WHAT THE EXERCISE ASKS: Copy out the entire listing precisely.

DATA:
____

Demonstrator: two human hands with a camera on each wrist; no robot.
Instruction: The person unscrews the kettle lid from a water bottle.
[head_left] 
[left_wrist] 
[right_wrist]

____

EXERCISE SOLUTION:
Demonstrator: two human hands with a camera on each wrist; no robot.
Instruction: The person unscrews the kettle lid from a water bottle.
[head_left] 
[left_wrist] 
[right_wrist]

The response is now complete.